### COLLECTED DATA
╭──

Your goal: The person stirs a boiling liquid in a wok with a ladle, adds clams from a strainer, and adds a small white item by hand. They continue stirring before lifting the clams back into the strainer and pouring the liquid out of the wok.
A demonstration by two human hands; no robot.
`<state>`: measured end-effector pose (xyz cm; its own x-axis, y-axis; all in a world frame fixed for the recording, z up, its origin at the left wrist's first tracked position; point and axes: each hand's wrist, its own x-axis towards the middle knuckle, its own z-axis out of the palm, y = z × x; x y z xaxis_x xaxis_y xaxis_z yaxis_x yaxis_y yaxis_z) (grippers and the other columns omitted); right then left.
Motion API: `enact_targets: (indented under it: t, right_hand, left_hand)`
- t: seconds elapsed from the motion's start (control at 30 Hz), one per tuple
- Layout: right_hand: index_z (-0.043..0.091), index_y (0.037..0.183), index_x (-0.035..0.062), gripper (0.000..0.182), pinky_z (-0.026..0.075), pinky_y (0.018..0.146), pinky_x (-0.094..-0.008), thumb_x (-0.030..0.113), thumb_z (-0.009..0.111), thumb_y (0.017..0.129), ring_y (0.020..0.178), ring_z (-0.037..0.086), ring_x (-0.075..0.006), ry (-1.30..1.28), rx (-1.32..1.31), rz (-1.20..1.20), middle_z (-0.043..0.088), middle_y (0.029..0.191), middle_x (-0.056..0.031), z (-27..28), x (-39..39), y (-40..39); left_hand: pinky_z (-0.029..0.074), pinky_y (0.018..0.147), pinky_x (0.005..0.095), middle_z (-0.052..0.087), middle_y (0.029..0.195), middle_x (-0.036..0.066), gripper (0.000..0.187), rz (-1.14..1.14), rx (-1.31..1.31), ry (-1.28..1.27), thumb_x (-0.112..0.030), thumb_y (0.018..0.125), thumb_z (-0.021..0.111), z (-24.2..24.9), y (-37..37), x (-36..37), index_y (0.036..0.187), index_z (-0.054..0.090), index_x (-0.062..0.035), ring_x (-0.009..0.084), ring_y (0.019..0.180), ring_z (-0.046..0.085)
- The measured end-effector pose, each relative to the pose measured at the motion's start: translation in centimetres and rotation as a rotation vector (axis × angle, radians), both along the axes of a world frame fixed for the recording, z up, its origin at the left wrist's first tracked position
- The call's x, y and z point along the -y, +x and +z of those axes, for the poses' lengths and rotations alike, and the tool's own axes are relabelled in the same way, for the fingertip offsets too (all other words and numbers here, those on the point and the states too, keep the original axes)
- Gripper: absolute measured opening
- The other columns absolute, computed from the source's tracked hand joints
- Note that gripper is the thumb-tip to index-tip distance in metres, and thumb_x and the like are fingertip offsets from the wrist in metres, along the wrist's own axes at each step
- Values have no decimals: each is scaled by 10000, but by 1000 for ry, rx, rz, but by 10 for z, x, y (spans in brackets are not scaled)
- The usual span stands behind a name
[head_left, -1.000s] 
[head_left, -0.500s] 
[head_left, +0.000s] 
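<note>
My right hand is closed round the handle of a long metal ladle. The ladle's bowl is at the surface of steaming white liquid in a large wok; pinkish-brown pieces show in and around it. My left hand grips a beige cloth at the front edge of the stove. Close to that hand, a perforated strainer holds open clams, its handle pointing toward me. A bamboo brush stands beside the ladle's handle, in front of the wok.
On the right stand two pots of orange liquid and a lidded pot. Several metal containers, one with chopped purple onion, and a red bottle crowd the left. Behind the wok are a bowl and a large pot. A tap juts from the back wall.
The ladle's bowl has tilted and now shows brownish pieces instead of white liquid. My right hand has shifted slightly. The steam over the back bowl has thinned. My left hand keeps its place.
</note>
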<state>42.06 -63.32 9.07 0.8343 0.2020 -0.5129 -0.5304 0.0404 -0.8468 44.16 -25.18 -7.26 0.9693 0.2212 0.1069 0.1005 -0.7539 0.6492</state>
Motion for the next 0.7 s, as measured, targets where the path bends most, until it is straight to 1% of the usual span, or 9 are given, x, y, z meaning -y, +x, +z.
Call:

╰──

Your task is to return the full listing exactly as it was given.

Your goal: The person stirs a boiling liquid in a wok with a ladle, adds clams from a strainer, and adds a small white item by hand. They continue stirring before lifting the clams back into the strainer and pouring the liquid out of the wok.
A demonstration by two human hands; no robot.
`<state>`: measured end-effector pose (xyz cm; its own x-axis, y-axis; all in a world frame fixed for the recording, z up, its origin at the left wrist's first tracked position; point and axes: each hand's wrist, its own x-axis towards the middle knuckle, its own z-axis out of the palm, y = z × x; x y z xaxis_x xaxis_y xaxis_z yaxis_x yaxis_y yaxis_z) (grippers and the other columns omitted); right then left.
Motion API: `enact_targets: (indented under it: t, right_hand, left_hand)`
- t: seconds elapsed from the motion's start (control at 30 Hz), one per tuple
- Layout: right_hand: index_z (-0.043..0.091), index_y (0.037..0.183), index_x (-0.035..0.062), gripper (0.000..0.182), pinky_z (-0.026..0.075), pinky_y (0.018..0.146), pinky_x (-0.094..-0.008), thumb_x (-0.030..0.113), thumb_z (-0.009..0.111), thumb_y (0.017..0.129), ring_y (0.020..0.178), ring_z (-0.037..0.086), ring_x (-0.075..0.006), ry (-1.30..1.28), rx (-1.32..1.31), rz (-1.20..1.20), middle_z (-0.043..0.088), middle_y (0.029..0.191), middle_x (-0.056..0.031), z (-27..28), x (-39..39), y (-40..39); left_hand: pinky_z (-0.029..0.074), pinky_y (0.018..0.147), pinky_x (0.005..0.095), middle_z (-0.052..0.087), middle_y (0.029..0.195), middle_x (-0.036..0.066), gripper (0.000..0.187), rz (-1.14..1.14), rx (-1.31..1.31), ry (-1.28..1.27), thumb_x (-0.112..0.030), thumb_y (0.018..0.125), thumb_z (-0.021..0.111), z (-24.2..24.9), y (-37..37), x (-36..37), index_y (0.036..0.187), index_z (-0.054..0.090), index_x (-0.062..0.035), ring_x (-0.009..0.084), ring_y (0.019..0.180), ring_z (-0.046..0.085)
- The measured end-effector pose, each relative to the pose measured at the motion's start: translation in centimetres and rotation as a rotation vector (axis × angle, radians), both along the axes of a world frame fixed for the recording, z up, its origin at the left wrist's first tracked position
- The call's x, y and z point along the -y, +x and +z of those axes, for the poses' lengths and rotations alike, and the tool's own axes are relabelled in the same way, for the fingertip offsets too (all other words and numbers here, those on the point and the states too, keep the original axes)
- Gripper: absolute measured opening
- The other columns absolute, computed from the source's tracked hand joints
- Note that gripper is the thumb-tip to index-tip distance in metres, and thumb_x and the like are fingertip offsets from the wrist in metres, along the wrist's own axes at each step
- Values have no decimals: each is scaled by 10000, but by 1000 for ry, rx, rz, but by 10 for z, x, y (spans in brackets are not scaled)
- The usual span stands behind a name
[head_left, -1.000s] 
[head_left, -0.500s] 
[head_left, +0.000s] 
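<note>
My right hand is closed round the handle of a long metal ladle. The ladle's bowl is at the surface of steaming white liquid in a large wok; pinkish-brown pieces show in and around it. My left hand grips a beige cloth at the front edge of the stove. Close to that hand, a perforated strainer holds open clams, its handle pointing toward me. A bamboo brush stands beside the ladle's handle, in front of the wok.
On the right stand two pots of orange liquid and a lidded pot. Several metal containers, one with chopped purple onion, and a red bottle crowd the left. Behind the wok are a bowl and a large pot. A tap juts from the back wall.
The ladle's bowl has tilted and now shows brownish pieces instead of white liquid. My right hand has shifted slightly. The steam over the back bowl has thinned. My left hand keeps its place.
</note>
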<state>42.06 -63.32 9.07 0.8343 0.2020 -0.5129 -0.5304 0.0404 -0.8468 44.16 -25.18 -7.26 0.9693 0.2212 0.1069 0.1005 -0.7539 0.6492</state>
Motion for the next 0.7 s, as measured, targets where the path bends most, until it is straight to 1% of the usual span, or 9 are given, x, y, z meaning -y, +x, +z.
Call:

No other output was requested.